=== What you should do ===
Nothing but a number should be given: how many lines in the entries below include the string "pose".
======
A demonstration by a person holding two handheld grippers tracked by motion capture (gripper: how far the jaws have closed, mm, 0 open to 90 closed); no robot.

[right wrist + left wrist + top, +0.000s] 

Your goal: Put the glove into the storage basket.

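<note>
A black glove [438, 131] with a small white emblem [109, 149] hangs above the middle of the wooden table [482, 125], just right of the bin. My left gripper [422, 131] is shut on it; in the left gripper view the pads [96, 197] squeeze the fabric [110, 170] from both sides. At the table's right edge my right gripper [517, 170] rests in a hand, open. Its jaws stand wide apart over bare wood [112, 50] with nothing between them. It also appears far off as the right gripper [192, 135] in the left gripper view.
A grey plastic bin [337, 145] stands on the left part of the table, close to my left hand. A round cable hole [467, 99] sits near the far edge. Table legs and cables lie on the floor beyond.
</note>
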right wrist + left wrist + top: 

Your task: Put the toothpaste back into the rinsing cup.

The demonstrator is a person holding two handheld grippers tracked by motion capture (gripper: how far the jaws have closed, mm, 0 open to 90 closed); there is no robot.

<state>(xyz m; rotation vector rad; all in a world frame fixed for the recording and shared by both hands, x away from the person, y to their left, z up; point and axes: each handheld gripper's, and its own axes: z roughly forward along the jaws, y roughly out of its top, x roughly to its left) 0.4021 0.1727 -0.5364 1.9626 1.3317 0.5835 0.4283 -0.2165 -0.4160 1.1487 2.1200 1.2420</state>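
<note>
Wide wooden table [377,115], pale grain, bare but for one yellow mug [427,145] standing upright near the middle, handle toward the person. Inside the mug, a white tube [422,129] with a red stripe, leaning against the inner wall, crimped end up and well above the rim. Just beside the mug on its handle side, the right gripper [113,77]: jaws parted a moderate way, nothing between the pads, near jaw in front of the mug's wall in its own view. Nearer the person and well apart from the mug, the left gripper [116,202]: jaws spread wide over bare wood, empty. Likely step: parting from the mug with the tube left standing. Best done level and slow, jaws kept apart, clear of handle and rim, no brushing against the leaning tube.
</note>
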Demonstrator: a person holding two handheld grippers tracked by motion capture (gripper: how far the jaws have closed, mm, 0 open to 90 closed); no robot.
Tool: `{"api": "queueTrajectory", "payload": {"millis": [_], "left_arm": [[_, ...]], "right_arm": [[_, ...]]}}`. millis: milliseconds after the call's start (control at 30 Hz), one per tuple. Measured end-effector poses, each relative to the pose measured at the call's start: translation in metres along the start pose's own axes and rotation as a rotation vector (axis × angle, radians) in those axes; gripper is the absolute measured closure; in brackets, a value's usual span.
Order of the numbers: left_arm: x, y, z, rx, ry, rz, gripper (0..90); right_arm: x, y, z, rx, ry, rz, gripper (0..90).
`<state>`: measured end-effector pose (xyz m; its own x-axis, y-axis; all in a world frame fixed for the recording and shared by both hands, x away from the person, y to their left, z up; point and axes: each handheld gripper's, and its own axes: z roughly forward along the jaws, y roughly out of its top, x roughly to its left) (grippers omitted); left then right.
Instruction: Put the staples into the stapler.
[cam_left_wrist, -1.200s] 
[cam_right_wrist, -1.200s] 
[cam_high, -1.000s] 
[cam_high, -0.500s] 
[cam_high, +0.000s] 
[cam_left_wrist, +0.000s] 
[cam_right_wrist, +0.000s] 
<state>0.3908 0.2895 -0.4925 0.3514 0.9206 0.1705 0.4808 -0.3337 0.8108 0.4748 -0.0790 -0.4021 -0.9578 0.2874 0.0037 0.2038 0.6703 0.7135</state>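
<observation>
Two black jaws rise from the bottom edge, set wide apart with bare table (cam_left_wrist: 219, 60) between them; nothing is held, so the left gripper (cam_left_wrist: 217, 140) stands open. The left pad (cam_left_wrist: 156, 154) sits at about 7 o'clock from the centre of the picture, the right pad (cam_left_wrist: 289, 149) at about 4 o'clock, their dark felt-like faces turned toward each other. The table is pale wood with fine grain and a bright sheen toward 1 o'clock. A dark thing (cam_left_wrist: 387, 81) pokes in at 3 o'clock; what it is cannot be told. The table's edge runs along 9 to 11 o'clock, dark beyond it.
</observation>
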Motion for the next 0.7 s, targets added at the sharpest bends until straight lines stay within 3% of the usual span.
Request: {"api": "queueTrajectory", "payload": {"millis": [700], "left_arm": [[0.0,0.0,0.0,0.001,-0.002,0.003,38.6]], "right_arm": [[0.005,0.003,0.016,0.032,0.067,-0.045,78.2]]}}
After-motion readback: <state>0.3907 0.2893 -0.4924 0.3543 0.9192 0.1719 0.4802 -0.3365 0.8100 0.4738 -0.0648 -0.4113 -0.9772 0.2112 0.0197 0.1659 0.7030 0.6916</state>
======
=== Expected answer ===
2